L’azione di resistenza portata avanti per decenni dall’Azzurro Scipioni deve negli ultimi tempi far fronte al drammatico contesto che sta riducendo le sale cinematografiche in ginocchio. A causa della chiusura imposta dalla prima ondata pandemica, il cinema di Agosti aveva già lanciato negli scorsi mesi una raccolta fondi sulla piattaforma “Produzioni dal basso”, ottenendo largo seguito.

Ma proprio in questi giorni il regista torna a farsi sentire, annunciando di mettere all’asta sedie, proiettore e schermo. Una provocazione che ha messo in allarme i molti sostenitori, e che ha avuto lo sperato effetto di essere interpretata come un appello: le reazioni non si sono fatte attendere, a partire da una petizione su Change.org, fino a una dichiarazione di supporto del vicesindaco di Roma, Luca Bergamo.

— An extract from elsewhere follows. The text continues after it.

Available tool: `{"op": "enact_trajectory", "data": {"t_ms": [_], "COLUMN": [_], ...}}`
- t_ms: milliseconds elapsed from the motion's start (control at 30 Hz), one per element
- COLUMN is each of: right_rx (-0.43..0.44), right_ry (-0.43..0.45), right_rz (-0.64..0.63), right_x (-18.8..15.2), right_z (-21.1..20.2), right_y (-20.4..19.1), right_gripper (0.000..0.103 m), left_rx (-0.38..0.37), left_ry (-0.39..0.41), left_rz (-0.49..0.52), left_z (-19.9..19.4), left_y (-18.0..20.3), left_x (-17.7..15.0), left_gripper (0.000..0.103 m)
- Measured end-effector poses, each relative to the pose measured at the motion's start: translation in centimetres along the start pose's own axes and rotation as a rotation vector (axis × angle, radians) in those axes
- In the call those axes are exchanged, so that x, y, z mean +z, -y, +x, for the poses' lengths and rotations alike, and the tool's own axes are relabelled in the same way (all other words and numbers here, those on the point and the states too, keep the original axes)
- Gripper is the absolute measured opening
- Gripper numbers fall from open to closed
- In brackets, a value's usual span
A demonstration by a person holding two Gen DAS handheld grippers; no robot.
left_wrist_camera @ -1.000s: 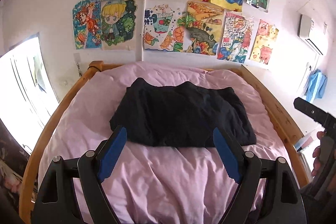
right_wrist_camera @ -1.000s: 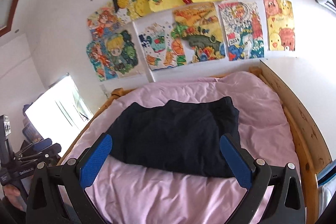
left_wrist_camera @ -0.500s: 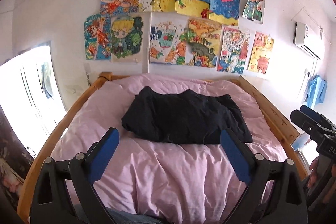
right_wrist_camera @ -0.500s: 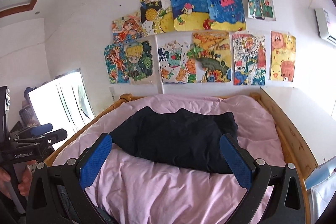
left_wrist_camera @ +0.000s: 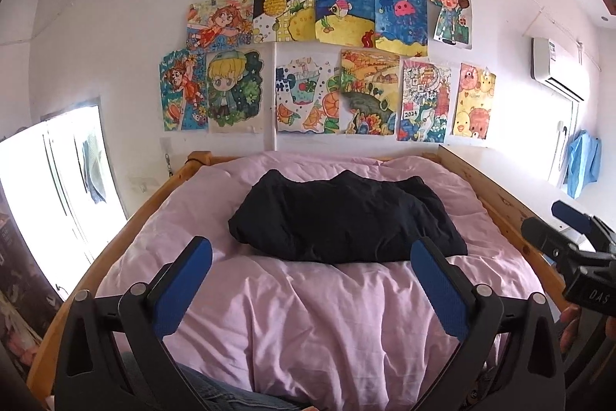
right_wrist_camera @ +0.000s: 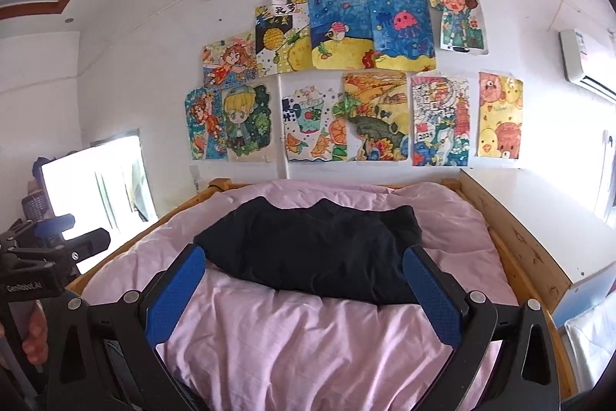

L’unica possibilità che il fondatore intravede per salvare il suo cinema, è che gli spazi vengano acquistati dallo Stato o dal Comune, per poi essere attribuiti all’Azzurro Scipioni, “non come un supermercato, ma per renderlo un luogo da riconsegnare agli esseri umani”.

La proposta di Silvano Agosti è sostenuta e rimarcata con forza anche da Rifondazione Comunista, per voce della responsabile cultura, Stefania Brai, che denuncia gli investimenti milionari del governo “in piattaforme “italiane” che altro non faranno se non provocare la chiusura di altre sale cinematografiche e teatrali, di sale per concerti.. “, mentre “le persone possono circolare per andare a lavorare in luoghi che continuano ad essere focolai di contagio, possono uscire per andare nei centri commerciali”, non possono invece “andare in un museo, in una biblioteca, in un teatro, a un concerto. In tutti i luoghi cioè di crescita individuale e collettiva e di relazioni sociali”.

Contro i grandi interessi e le logiche di mercato che hanno trionfato nella gestione della pandemia, Rifondazione chiede dunque l’approvazione immediata di “una legge che vieti il cambio di destinazione d’uso di tutti i luoghi di produzione, diffusione e fruizione della cultura”. Per evitare il ripetersi di incresciosi episodi come lo sgombero del Cinema Palazzo, e per proteggere le attività di spazi preziosi che sono “patrimonio” e fucina creativa dell’intera città.